In [1]:
# setup
from IPython.core.display import display,HTML
display(HTML('<style>.prompt{width: 0px; min-width: 0px; visibility: collapse}</style>'))
display(HTML(open('../rise.css').read()))

# imports
import numpy as np
import matplotlib.pyplot as plt
import seaborn as sns
%matplotlib inline
sns.set(style="whitegrid", font_scale=1.5, rc={'figure.figsize':(12, 6)})


# CMPS 2200
# Introduction to Algorithms

## Kruskal + TSP


## An alternate MST algorithm

Prim's algorithm does a graph search while computing the MST.

Can we just greedily add edges in increasing order of weight?

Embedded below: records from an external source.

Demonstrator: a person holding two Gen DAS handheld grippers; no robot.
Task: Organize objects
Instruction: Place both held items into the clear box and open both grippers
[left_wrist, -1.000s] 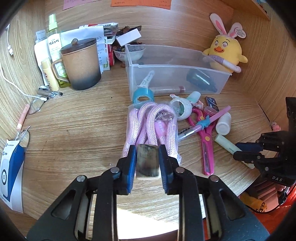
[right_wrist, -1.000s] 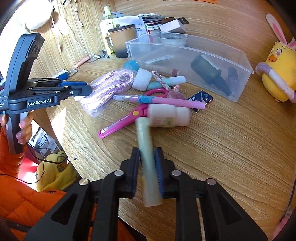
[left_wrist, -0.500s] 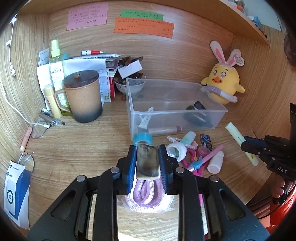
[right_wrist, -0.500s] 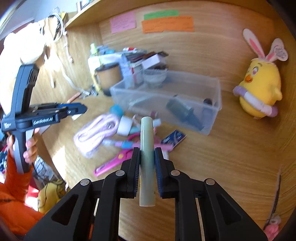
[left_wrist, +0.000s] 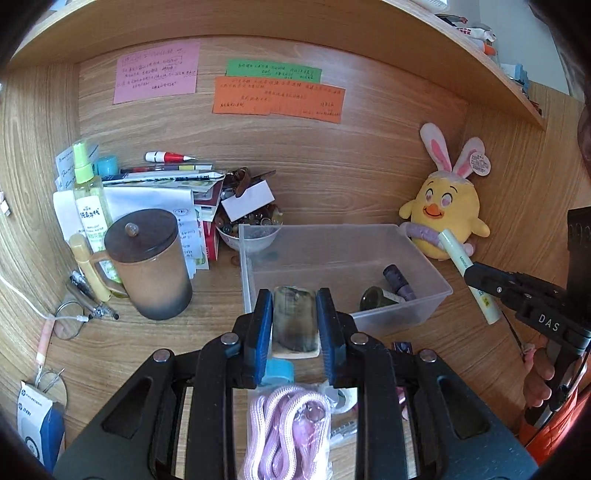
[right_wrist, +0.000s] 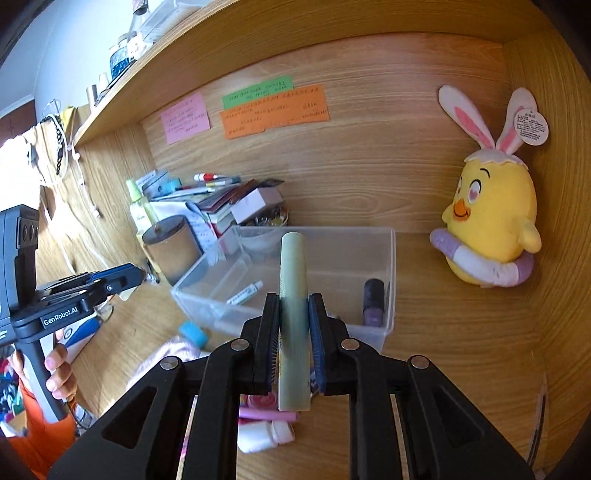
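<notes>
Tube (right_wrist: 293, 317) clamped between right jaws

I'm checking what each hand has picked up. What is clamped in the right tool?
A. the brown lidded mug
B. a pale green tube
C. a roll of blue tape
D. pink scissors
B: in the right wrist view the right tool is closed on a pale green tube that sticks out past its tips toward the clear plastic bin.
</notes>
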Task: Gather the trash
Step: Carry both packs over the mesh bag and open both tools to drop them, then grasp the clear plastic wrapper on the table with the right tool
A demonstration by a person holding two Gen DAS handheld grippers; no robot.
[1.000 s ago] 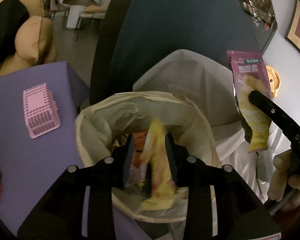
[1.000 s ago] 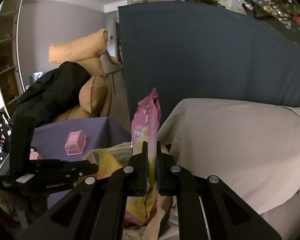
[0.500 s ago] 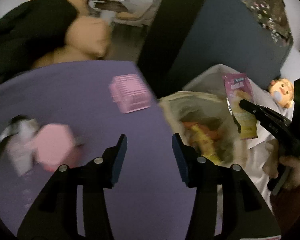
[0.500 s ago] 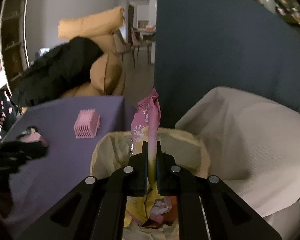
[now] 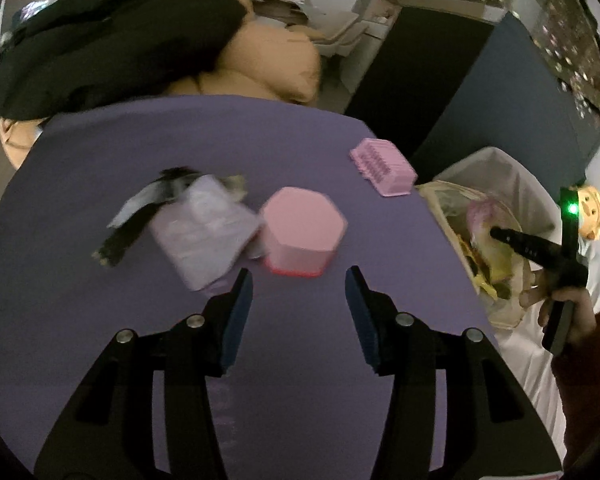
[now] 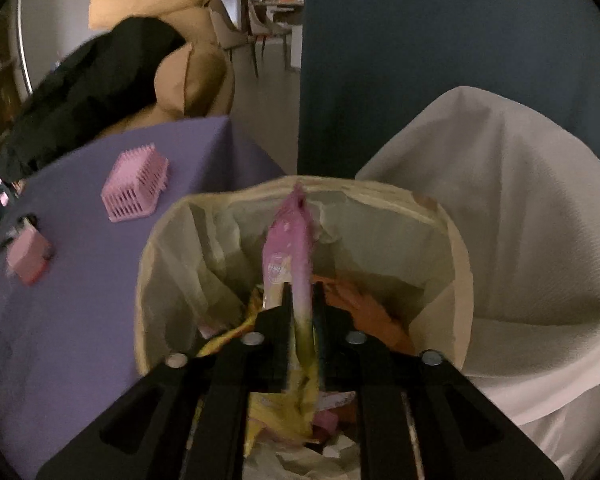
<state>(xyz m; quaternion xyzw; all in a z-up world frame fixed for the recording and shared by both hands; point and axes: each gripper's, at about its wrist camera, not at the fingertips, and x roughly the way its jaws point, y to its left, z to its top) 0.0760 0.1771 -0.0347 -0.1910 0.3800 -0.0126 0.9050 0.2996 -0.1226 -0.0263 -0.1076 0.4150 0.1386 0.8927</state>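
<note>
Dim indoor light, motion blur, fisheye-bent edges, dark corners

1. the pink snack packet (image 6: 290,256) standing in the trash bag carries a round white emblem with print inside it, too blurred to read.
2. the pale packet (image 5: 204,232) lying on the purple desk (image 5: 100,360) shows faint lines of print, smeared past reading.
3. no word, number, brand or sign can be read in either view.
</note>
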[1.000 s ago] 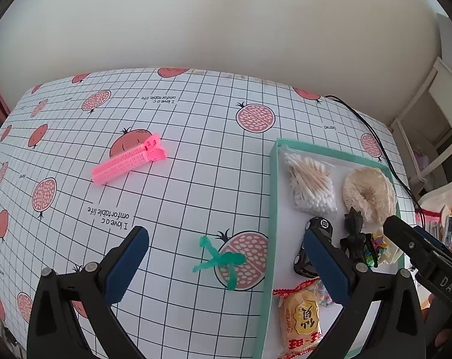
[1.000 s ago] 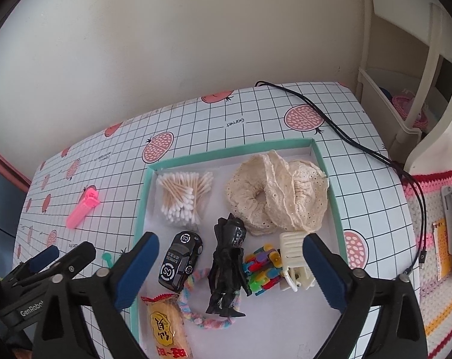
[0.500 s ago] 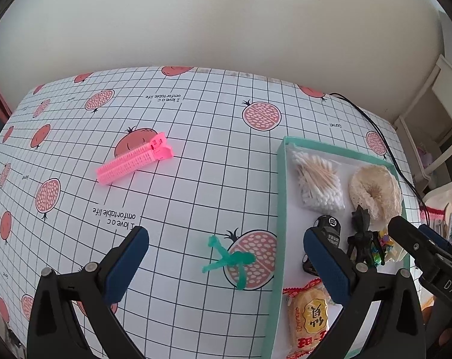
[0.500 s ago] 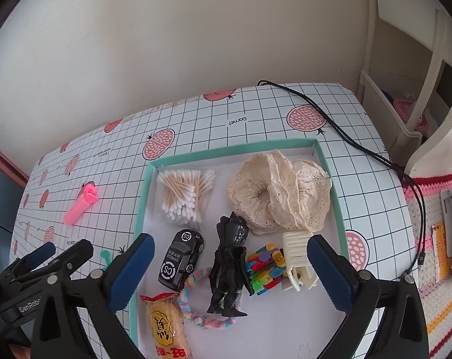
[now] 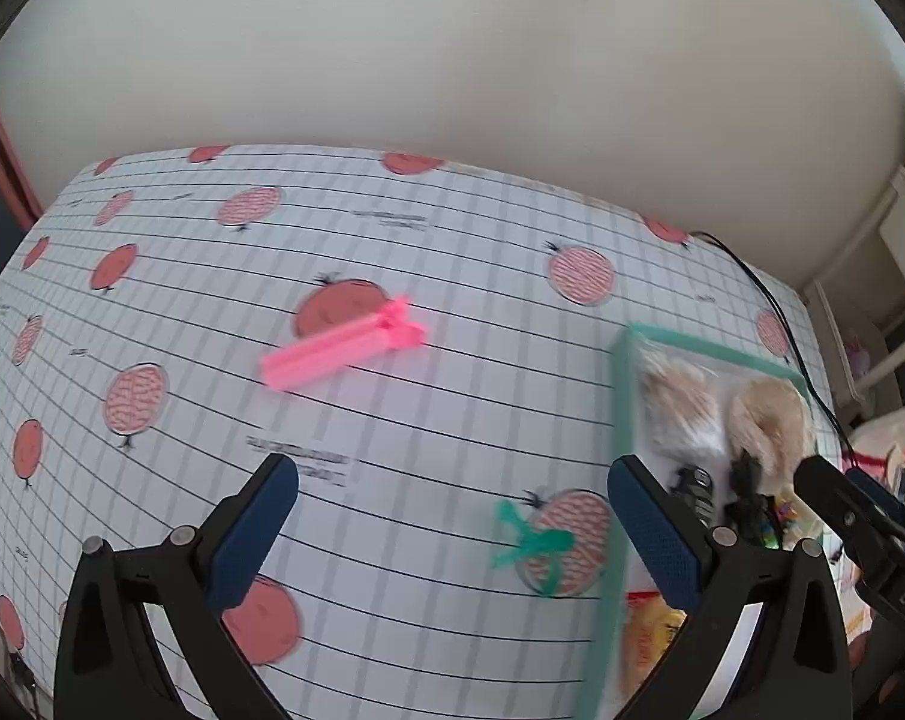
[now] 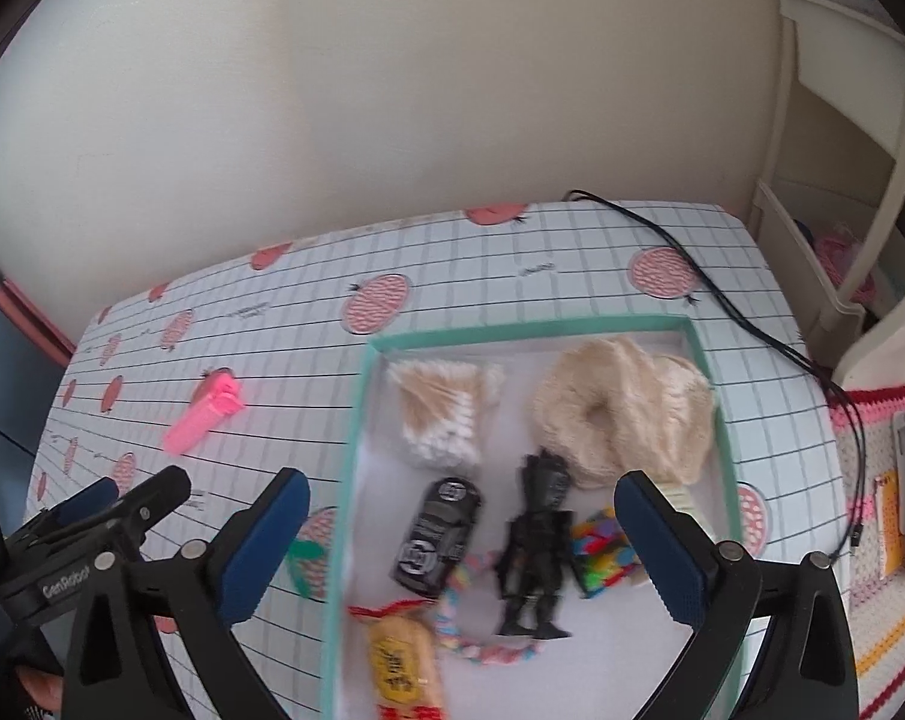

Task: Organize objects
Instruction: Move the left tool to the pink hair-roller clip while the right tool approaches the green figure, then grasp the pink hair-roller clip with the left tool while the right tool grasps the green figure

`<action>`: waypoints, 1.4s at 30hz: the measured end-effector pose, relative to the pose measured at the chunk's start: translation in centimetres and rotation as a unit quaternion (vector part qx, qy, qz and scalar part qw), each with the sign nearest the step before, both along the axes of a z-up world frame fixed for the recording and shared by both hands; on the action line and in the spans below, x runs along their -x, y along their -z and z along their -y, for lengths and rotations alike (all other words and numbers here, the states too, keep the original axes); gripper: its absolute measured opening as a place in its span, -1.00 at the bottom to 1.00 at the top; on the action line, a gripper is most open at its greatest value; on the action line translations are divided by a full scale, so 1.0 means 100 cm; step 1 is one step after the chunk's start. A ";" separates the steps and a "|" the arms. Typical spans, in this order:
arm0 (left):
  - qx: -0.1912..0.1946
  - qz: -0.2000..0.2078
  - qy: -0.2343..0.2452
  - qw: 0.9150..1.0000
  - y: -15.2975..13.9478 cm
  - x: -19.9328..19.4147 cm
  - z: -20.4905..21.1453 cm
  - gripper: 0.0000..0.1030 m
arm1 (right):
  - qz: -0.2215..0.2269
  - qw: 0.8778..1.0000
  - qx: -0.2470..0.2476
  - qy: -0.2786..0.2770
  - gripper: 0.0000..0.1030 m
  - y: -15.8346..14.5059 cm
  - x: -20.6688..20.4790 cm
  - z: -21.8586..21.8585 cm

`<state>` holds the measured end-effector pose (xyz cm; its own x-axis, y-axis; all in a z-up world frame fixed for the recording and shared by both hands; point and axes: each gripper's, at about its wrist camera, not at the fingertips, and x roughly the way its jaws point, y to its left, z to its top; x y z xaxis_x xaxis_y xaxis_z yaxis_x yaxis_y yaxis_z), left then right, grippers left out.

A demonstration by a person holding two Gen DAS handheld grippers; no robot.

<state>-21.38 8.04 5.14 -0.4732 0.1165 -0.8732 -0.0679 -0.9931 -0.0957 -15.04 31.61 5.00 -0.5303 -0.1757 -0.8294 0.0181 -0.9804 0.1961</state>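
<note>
While jaws gape, pink clip (image 5: 341, 347) lies ahead.

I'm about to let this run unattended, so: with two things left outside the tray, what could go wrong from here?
1. The green ribbon lies flat and thin beside the tray; the open left gripper might close on the tablecloth or miss it.
2. The tray is crowded: dropping the pink clip in could topple the black figure or bump the toy car.
3. The open right gripper hovers over the tray near the left; they could collide.
</note>
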 end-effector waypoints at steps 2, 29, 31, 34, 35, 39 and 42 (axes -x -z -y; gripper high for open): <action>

**Almost**: need to avoid cycles and ensure we "span" the graph

![figures/greedy-fail.png](../figures/greedy-fail.png)



## Kruskal's Algorithm

“Perform the following step as many times as possible: Among the edges of $G$ not yet chosen, choose the shortest edge which does not form any loops with those edges already chosen.” [Kruskal, 1956]



**Why is this correct?**

Recall the **Light-edge property**

Let $G = (V,E,w)$ be a connected undirected, weighted graph with distinct edge weights. 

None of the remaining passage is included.